La spesa sanitaria: il panorama internazionale e la collocazione dell’Italia A fine 2022 le strutture sanitarie attive in Italia erano 29.354 (57% private e 43% pubbliche), in crescita di 3.272 unità sul 2010. Per i Paesi OCSE la spesa sanitaria media pro-capite, somma tra la componente pubblica e quella privata, è ammontata a $4.986 nel 2022 e al 9,2% sul PIL. Nel confronto internazionale gli Stati Uniti emergono con il 16,6% sul PIL ($12,6mila per abitante), seguono Germania (12,7%) e Francia (12,1%).

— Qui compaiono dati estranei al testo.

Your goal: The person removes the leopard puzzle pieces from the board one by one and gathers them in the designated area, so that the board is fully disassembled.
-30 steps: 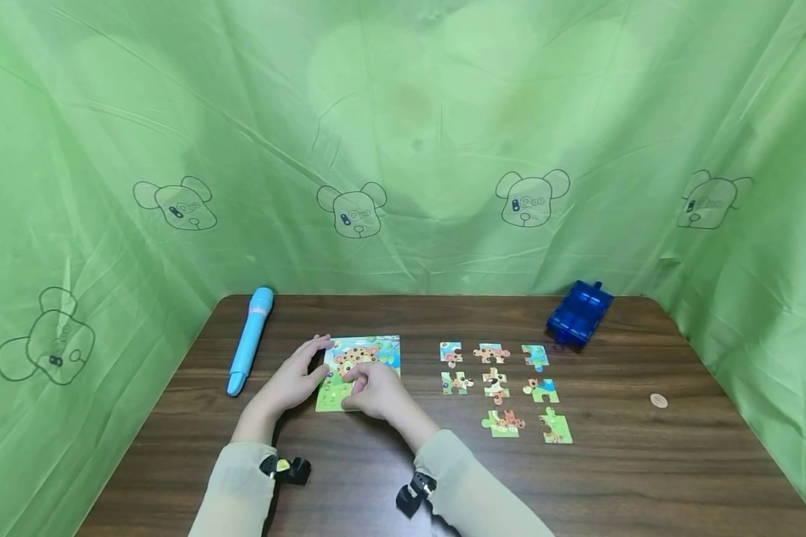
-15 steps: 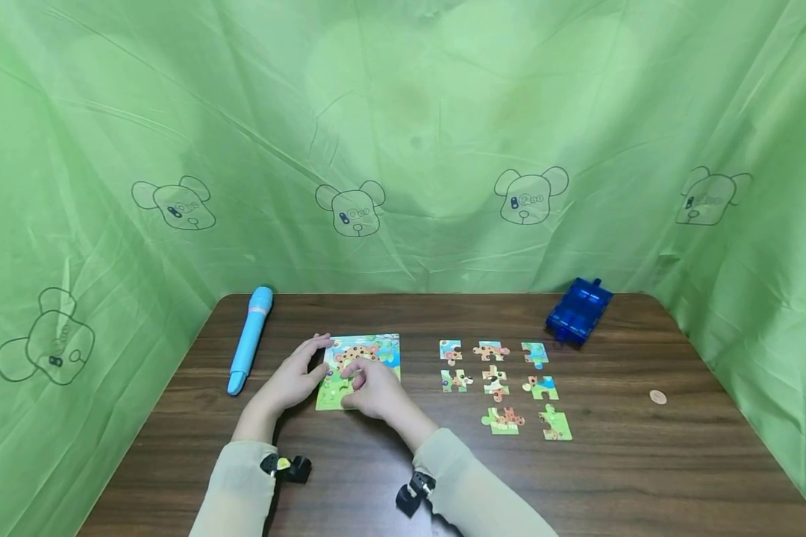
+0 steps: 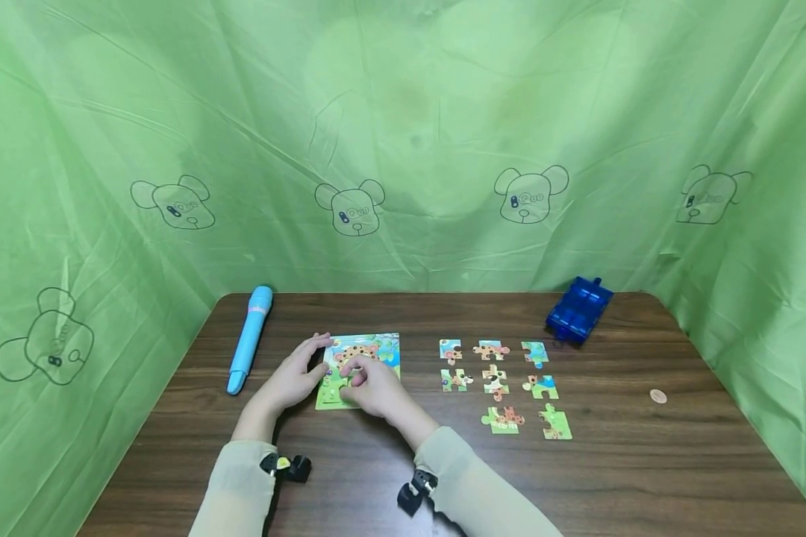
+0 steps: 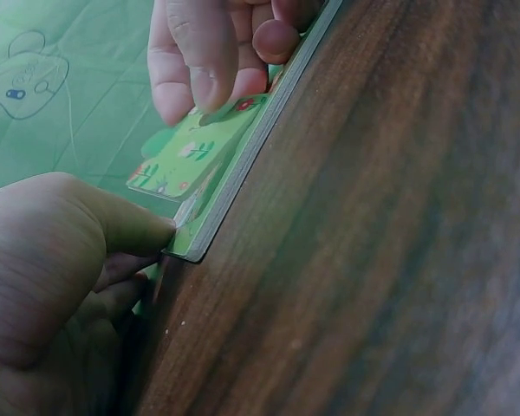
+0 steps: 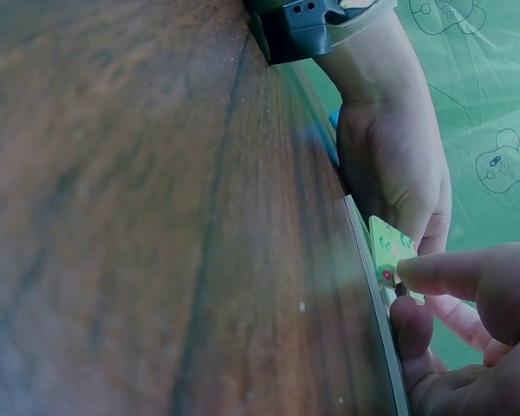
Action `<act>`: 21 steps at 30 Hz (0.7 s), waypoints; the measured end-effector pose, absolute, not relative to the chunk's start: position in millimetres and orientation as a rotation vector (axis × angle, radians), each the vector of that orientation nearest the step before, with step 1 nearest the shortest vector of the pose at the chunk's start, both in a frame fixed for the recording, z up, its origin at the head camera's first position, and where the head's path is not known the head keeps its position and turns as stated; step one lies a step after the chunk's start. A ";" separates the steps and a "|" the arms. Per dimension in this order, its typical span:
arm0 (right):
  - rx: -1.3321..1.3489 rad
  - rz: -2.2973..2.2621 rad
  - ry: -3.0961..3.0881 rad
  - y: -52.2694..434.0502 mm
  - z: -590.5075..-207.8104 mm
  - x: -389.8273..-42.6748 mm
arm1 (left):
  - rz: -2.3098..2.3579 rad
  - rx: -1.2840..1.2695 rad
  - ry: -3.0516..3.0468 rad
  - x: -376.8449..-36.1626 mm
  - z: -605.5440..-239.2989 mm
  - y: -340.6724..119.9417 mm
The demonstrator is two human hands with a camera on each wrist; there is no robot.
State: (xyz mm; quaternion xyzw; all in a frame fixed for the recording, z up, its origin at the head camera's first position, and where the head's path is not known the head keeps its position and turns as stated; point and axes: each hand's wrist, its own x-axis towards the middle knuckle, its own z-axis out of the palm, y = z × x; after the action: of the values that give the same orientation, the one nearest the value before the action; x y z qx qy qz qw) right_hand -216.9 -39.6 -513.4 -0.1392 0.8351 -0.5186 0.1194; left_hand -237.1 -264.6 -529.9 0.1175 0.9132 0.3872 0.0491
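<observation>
the puzzle board [image 3: 366, 358] lies on the table [image 3: 645, 462] under both hands; right of the grip lie loose pieces [image 3: 500, 384], left of it the pen [image 3: 250, 339].

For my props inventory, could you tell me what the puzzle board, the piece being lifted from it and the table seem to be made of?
Puzzle board: probably thick cardboard, with a grey layered edge under a glossy print.
Lifted piece, pinched by the right hand: printed card, stiff and flat.
Table: dark wood-grain surface with a smooth sheen, possibly laminate.
</observation>
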 end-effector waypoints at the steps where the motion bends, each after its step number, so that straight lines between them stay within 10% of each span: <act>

L’Italia è al di sotto della media sia in termini pro-capite con $4,3mila, che in rapporto al PIL (9,0%). Per uguagliare l’incidenza raggiunta in Germania, l’Italia dovrebbe incrementare le spese nella sanità di 77 miliardi di euro, che diventerebbero 65 miliardi prendendo a riferimento la Francia. Relativamente alla sola spesa sanitaria pubblica, il nostro Paese nel 2022 segna il 6,8% del PIL alle spalle di Spagna (7,3%), Regno Unito (9,3%), Francia (10,3%) e Germania (10,9%).

Nel 2023 l’Italia si è attestata al 6,3%, con previsione di portarsi al 6,4% nel 2024. In valore assoluto, la spesa sanitaria pubblica italiana è aumentata a prezzi correnti dai 78,5 miliardi di fine 2002 ai 131,7 miliardi di euro nel 2022 e, secondo i dati previsionali, è scesa ai 131,1 miliardi nel 2023. Nel 2022 il 79% circa del valore complessivo è originato dalle strutture pubbliche e il 21% da quelle accreditate. La spesa erogata da queste ultime mostra una crescita (+3,1%) superiore a quella dei presìdi pubblici (+2,5%) nell’arco temporale 2002-2022, con l’eccezione del periodo emergenziale, segnato da numerose misure di potenziamento del SSN: tra il 2019 e il 2022 la spesa delle strutture pubbliche è salita del 5,2%, rispetto al +1,8% di quelle accreditate. Includendo le prestazioni in solvenza (aumentate dai €31,5mld del 2012 ai €40,6mld del 2023, +2,3% di crescita media annua) e la componente intermediata (aumentata del 5,5% medio annuo), la spesa sanitaria complessiva ha totalizzato €176,2 miliardi nel 2023 (€175,7mld nel 2022).